Avant la pandémie, la puissance de ce récit a influencé mon écriture et mon travail. Mais après la propagation du virus et de la peur, ce récit a pris une signification particulière.
À l’hôpital
Le 29 février, j’attendais mon congé d’un séjour de trois nuits à l’hôpital. Plus tôt dans la journée, le président a déclaré à la nation qu’un vaccin serait développé « très rapidement.”Pour passer le temps pendant la sortie — c’était avant la peur du COVID, donc c’était une affaire tranquille – j’ai écrit un hommage à Joe Coulombe, le fondateur de Trader Joe’s décédé la veille. Dans mon article, j’ai félicité TJ’s pour avoir fait des achats alimentaires une expérience physique amusante mais significative. J’ai donné deux autres exemples historiques de ce phénomène. Dans un passé récent, il y avait Starbucks, dont l’ancien PDG Howard Schultz avait consacré sa vie à créer un « troisième lieu” pour les consommateurs. L’idée, inspirée du sociologue Ray Oldenburg, était un lieu qui n’est ni travail ni maison, mais quelque part entre les deux. Au début du siècle dernier, Horn et Hardart, les inventeurs de l’American automat — un restaurant où les convives pouvaient commander des repas chauds et froids en déposant des nickels dans des casiers en verre et en chrome qui bordaient des murs entiers – ont grandi rapidement à Philadelphie et à New York pendant la Grande Dépression et plusieurs décennies. En prenant des notes sur ce que je savais de H & H, j’ai senti un tiraillement sur mon cœur. J’ai décidé d’accorder plus d’attention à l’entreprise, et quand je suis rentré à la maison, je me suis mis au travail.
Opérations et hygiène
J’ai cherché des articles (il y en avait des dizaines), des monographies (il y avait une thèse de doctorat que plusieurs personnes ont référencée), de la photographie et de la vidéo. Ce fut une promenade exaltante dans une voie de mémoire virtuelle. Mais après environ une heure à regarder les mêmes clips vidéo d’archives et extraits de longs métrages (pour n’en nommer que quelques-uns: Sadie McKee, avec Joan Crawford, 1934; That Touch of Mink, avec Doris Day et Audrey Meadows, bien connues pour avoir joué la femme de Jackie Gleason dans The Honeymooners, 1962), j’ai commencé à avoir envie de voir un documentaire complet.

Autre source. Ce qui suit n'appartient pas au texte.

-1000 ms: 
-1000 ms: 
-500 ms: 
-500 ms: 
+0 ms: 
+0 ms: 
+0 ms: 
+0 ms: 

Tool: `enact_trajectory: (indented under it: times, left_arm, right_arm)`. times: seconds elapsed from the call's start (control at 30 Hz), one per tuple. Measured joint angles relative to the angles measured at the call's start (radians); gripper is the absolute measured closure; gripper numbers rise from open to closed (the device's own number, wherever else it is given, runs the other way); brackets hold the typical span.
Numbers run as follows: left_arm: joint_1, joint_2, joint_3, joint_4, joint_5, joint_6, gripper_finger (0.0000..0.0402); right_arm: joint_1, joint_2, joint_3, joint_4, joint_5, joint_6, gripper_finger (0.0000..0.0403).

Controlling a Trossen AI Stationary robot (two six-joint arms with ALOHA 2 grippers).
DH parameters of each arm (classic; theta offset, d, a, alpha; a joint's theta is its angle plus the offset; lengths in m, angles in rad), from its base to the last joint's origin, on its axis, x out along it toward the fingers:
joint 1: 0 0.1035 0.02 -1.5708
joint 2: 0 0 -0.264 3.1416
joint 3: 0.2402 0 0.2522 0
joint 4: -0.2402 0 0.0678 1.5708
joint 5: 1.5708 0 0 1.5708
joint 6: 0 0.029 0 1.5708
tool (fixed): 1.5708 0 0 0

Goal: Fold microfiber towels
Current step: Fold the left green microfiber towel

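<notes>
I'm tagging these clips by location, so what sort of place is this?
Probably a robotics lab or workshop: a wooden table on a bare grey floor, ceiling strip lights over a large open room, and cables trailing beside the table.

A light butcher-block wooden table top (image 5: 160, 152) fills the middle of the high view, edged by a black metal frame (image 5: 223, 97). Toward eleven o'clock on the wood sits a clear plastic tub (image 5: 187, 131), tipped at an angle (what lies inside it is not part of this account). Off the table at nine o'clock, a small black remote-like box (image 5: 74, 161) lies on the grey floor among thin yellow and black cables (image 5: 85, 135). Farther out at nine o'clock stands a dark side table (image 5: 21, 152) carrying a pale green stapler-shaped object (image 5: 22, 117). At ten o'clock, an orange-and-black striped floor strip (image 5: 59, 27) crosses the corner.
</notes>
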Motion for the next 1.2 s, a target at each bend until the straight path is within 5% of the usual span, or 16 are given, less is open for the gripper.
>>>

C’est alors que j’ai découvert un projet en gestation. Lisa Hurwitz était en phase finale de réalisation / production de The Automat, édité par Michael Levine et Russell Greene. Ce qui l’a amenée à poursuivre le projet: bien que trop jeune pour avoir déjà visité un H& H (le dernier restaurant fermé en 1991), elle avait sa propre nostalgie des cafétérias universitaires qui rassemblaient les gens en un seul endroit.
Pour revivre l’automate, c’est voir et écoutez-le, à travers la lentille de plus grandes sélections d’images fixes et de films et de personnes qui étaient là la première fois, y compris Mel Brooks et son homme droit de longue date Carl Reiner, Elliott Gould, le général quatre étoiles à la retraite Colin Powell, la notoire Ruth Bader Ginsburg et, oui, Howard Schultz. Tous ont grandi à New York et se souviennent vivement de l’expérience H&H. Mais Hurwitz avait un deuxième truc cinématographique dans sa manche: la recherche la plus complète mais accessible sur la mécanique opérationnelle et technologique de l’automate, deux des trois innovations en coulisses qui ont fait de H&H un tel succès.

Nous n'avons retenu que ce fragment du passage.